HOW TO COMPLETE THIS TASK »
Start to finish, copy the data exactly.

GIVEN INFORMATION »

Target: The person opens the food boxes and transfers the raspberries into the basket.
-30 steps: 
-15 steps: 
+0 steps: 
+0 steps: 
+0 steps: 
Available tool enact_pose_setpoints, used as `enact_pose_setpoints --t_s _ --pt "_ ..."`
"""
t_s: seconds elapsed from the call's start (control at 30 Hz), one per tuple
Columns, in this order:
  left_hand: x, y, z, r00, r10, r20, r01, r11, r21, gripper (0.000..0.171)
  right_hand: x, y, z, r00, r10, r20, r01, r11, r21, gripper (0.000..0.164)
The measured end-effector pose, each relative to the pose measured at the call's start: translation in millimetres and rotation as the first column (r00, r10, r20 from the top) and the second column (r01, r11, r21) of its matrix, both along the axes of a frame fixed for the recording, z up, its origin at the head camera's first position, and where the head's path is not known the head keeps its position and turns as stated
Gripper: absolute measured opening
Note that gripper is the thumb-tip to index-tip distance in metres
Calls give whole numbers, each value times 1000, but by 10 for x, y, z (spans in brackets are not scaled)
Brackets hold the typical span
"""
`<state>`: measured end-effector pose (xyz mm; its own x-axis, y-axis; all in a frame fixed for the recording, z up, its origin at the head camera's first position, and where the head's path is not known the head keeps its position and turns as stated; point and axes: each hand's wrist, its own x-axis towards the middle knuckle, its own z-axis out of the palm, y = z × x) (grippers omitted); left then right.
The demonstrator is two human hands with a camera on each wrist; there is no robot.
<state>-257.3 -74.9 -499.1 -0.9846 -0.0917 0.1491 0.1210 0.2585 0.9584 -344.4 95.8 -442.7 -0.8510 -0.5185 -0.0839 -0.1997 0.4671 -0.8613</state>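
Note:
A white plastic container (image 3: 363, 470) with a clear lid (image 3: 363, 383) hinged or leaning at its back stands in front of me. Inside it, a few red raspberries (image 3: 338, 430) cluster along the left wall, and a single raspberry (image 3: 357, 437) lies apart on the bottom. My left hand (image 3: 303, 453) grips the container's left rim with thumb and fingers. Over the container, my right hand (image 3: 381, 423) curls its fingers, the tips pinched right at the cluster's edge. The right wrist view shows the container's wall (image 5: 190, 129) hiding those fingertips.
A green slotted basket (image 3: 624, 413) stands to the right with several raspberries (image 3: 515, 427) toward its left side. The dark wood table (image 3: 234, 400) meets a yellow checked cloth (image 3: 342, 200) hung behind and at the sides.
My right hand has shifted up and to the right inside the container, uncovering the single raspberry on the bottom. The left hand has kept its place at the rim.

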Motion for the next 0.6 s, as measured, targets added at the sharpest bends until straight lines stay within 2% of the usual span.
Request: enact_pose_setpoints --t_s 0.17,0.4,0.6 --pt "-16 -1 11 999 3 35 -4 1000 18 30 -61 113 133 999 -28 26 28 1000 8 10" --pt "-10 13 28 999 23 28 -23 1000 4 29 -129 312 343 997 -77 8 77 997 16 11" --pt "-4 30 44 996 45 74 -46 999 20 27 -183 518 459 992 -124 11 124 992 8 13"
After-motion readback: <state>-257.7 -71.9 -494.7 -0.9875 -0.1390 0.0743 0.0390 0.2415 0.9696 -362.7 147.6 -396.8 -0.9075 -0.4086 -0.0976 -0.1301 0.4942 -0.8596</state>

RESULT OF THIS EXERCISE »
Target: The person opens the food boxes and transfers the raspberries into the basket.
-30 steps: 
-15 steps: 
+0 steps: 
+0 steps: 
+0 steps: 
Available tool enact_pose_setpoints, used as `enact_pose_setpoints --t_s _ --pt "_ ..."`
"""
t_s: seconds elapsed from the call's start (control at 30 Hz), one per tuple
Columns, in this order:
  left_hand: x, y, z, r00, r10, r20, r01, r11, r21, gripper (0.000..0.171)
  right_hand: x, y, z, r00, r10, r20, r01, r11, r21, gripper (0.000..0.164)
The measured end-effector pose, each relative to the pose measured at the call's start: translation in millimetres and rotation as the first column (r00, r10, r20 from the top) and the second column (r01, r11, r21) of its matrix, both along the axes of a frame fixed for the recording, z up, its origin at the head camera's first position, and where the head's path is not known the head keeps its position and turns as stated
Gripper: absolute measured opening
Note that gripper is the thumb-tip to index-tip distance in metres
Calls give whole numbers, each value times 1000, but by 10 for x, y, z (spans in brackets are not scaled)
Brackets hold the typical span
"""
`<state>`: measured end-effector pose (xyz mm; its own x-axis, y-axis; all in a frame fixed for the recording, z up, its origin at the head camera's first position, and where the head's path is not known the head keeps its position and turns as stated; point and axes: each hand's wrist, its own x-axis towards the middle knuckle, its own z-axis out of the palm, y = z × x) (grippers omitted); left then right.
The demonstrator is two human hands with a camera on each wrist; there is no robot.
<state>-257.3 -74.9 -499.1 -0.9846 -0.0917 0.1491 0.1210 0.2585 0.9584 -344.4 95.8 -442.7 -0.8510 -0.5185 -0.0839 -0.1997 0.4671 -0.8613</state>
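Note:
A white plastic container (image 3: 363, 470) with a clear lid (image 3: 363, 383) hinged or leaning at its back stands in front of me. Inside it, a few red raspberries (image 3: 338, 430) cluster along the left wall, and a single raspberry (image 3: 357, 437) lies apart on the bottom. My left hand (image 3: 303, 453) grips the container's left rim with thumb and fingers. Over the container, my right hand (image 3: 381, 423) curls its fingers, the tips pinched right at the cluster's edge. The right wrist view shows the container's wall (image 5: 190, 129) hiding those fingertips.
A green slotted basket (image 3: 624, 413) stands to the right with several raspberries (image 3: 515, 427) toward its left side. The dark wood table (image 3: 234, 400) meets a yellow checked cloth (image 3: 342, 200) hung behind and at the sides.
My right hand has shifted up and to the right inside the container, uncovering the single raspberry on the bottom. The left hand has kept its place at the rim.
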
Motion for the next 0.6 s, as measured, targets added at the sharpest bends until straight lines stay within 2% of the usual span.
Request: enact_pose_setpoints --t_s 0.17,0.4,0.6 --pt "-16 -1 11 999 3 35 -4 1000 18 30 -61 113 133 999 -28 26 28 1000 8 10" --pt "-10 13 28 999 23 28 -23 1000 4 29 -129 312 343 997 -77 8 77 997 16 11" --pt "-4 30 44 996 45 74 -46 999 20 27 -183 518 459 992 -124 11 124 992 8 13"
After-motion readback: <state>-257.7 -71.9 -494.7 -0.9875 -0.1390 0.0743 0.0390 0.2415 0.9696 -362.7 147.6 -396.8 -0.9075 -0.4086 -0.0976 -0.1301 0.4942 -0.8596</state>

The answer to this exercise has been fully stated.